Work package 7: Magnetic Arrays

The approach is the integration of high electron mobility, high magnetic sensitivity 2DEG structures with on board analogue and digital electronics to deliver scanning magnetic imaging systems for Non Destructive Testing of metallic and composite materials.


Prof M.Missous (


The overarching theme of WP7 is magnetic imaging of ferrous and non-ferrous materials. The work follows a vertically integrated approach starting from epitaxial growth of advanced 2DEG structures with tailored magnetic sensitivities to device fabrication of integrated arrays and passives, packaging and finally system integration for imaging of flaws, defects and microstructures (See Figure 1 below).

Figure 1 Vertical integration of magnetic imaging of defects, flaws and microstructures

Progress and Challenges

During the period magnetic imaging modality using Quantum Well Hall Effect sensors (QWHE) for both ferrous and non-ferrous materials were
developed. The work to date has led to ~ 10 journal publications and 24 conference presentations spanning from epitaxial growth to full system demonstrations with key challenges being imaging and classifications of flaws and defects in metals.

Impact has been very strong.
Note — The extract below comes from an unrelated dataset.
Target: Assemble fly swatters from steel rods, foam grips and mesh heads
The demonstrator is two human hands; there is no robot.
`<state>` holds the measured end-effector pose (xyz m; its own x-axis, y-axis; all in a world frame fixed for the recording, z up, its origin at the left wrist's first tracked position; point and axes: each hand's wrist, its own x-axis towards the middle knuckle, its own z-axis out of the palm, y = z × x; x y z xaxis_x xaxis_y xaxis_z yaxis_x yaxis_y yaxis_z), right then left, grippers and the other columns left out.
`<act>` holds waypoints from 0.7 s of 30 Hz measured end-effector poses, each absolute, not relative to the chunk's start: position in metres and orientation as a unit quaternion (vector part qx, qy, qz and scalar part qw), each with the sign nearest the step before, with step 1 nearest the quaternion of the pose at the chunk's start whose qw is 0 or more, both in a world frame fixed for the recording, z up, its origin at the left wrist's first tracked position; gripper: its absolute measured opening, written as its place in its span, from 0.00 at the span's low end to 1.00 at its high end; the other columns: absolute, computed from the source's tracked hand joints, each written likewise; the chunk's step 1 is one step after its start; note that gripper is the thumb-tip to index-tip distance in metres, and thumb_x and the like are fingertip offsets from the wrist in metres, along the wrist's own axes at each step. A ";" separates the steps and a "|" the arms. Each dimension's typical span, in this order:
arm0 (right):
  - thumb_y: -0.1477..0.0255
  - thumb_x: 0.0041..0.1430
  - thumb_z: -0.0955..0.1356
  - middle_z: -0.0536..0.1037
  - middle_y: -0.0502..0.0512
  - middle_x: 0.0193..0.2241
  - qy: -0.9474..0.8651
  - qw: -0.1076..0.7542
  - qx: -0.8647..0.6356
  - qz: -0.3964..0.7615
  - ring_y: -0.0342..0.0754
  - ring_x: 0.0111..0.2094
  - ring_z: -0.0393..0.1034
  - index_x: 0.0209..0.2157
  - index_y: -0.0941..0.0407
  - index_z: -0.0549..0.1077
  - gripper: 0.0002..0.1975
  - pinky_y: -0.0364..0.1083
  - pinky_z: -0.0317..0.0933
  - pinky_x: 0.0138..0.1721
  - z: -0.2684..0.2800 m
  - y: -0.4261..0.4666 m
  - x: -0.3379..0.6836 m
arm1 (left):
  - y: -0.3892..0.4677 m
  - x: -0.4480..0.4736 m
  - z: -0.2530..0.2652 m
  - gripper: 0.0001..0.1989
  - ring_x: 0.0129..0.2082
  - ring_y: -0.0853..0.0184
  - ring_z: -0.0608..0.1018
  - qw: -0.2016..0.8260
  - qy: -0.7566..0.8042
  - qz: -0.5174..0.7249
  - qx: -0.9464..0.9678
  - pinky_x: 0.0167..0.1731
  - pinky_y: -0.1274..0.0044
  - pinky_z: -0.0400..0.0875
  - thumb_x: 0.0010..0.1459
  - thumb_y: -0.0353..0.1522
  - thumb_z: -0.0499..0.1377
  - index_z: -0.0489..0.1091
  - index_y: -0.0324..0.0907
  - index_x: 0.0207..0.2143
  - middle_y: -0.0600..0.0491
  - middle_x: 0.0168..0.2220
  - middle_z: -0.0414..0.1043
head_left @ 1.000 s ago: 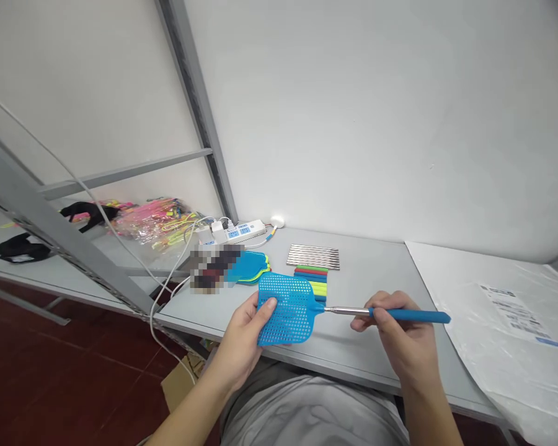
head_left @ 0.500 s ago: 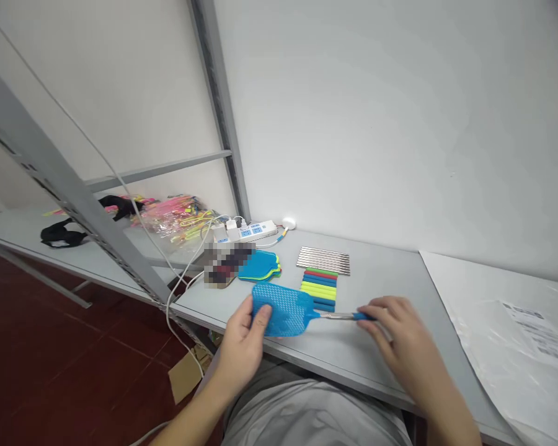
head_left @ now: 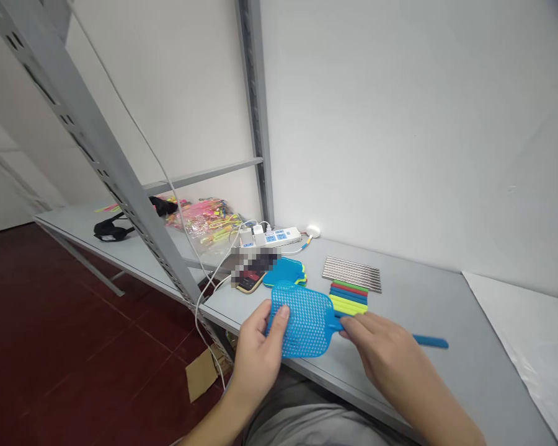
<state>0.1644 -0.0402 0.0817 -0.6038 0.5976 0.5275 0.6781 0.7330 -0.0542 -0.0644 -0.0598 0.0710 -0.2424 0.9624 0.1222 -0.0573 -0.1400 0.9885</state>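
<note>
A blue fly swatter (head_left: 307, 323) with a perforated square head is held between both hands above the front of the table. My left hand (head_left: 261, 347) is closed on the left edge of the head, thumb on top. Around the swatter's neck, where the head meets the rod, my right hand (head_left: 380, 347) is pinched; it hides most of the rod. The blue handle end (head_left: 431, 341) sticks out beyond that hand to the right. Behind lie a row of coloured handle tubes (head_left: 348, 298), a row of silver metal rods (head_left: 352, 273) and a stack of swatter heads (head_left: 286, 272).
A phone (head_left: 251, 280) lies left of the stacked heads. A power strip (head_left: 279, 236) with chargers and white cables sits at the back near a metal upright (head_left: 255, 111). White plastic sheeting (head_left: 516, 328) covers the table's right side. Packed colourful goods (head_left: 209, 217) lie beyond the frame.
My right hand has moved from the blue handle end along the rod to the swatter's neck. My left hand still holds the head. The camera view has turned slightly left.
</note>
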 end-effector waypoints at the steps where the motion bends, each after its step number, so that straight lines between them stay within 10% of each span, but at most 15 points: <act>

Impact as demonstrated in 6, separate, fully funded collaborative INNOVATEUK projects with [Renishaw, TWI, EtherNDT, FarUk, Wright, Home office, BAESystems] in imaging micron size flaws in high value steel to decimeter concealed threats (knives and guns) as shown in Figure 2 below.

Figure 2. Left – metallic imaging and Right – micron size flaws in high value steel and concealed threats (guns).

The work to date in WP7 has concentrated on both ferromagnetic (and non-ferromagnetic) materials mainly using flux leakage as the means to detects flaws and microstructures using low frequency (below 10kHz) illumination
techniques. We have now started looking at composite materials using conductivity as the imaging modality which has necessitated the use of very high frequency (MHz) interrogation techniques. The high frequency techniques also result in much more compact imaging systems that are ideal for aerospace applications.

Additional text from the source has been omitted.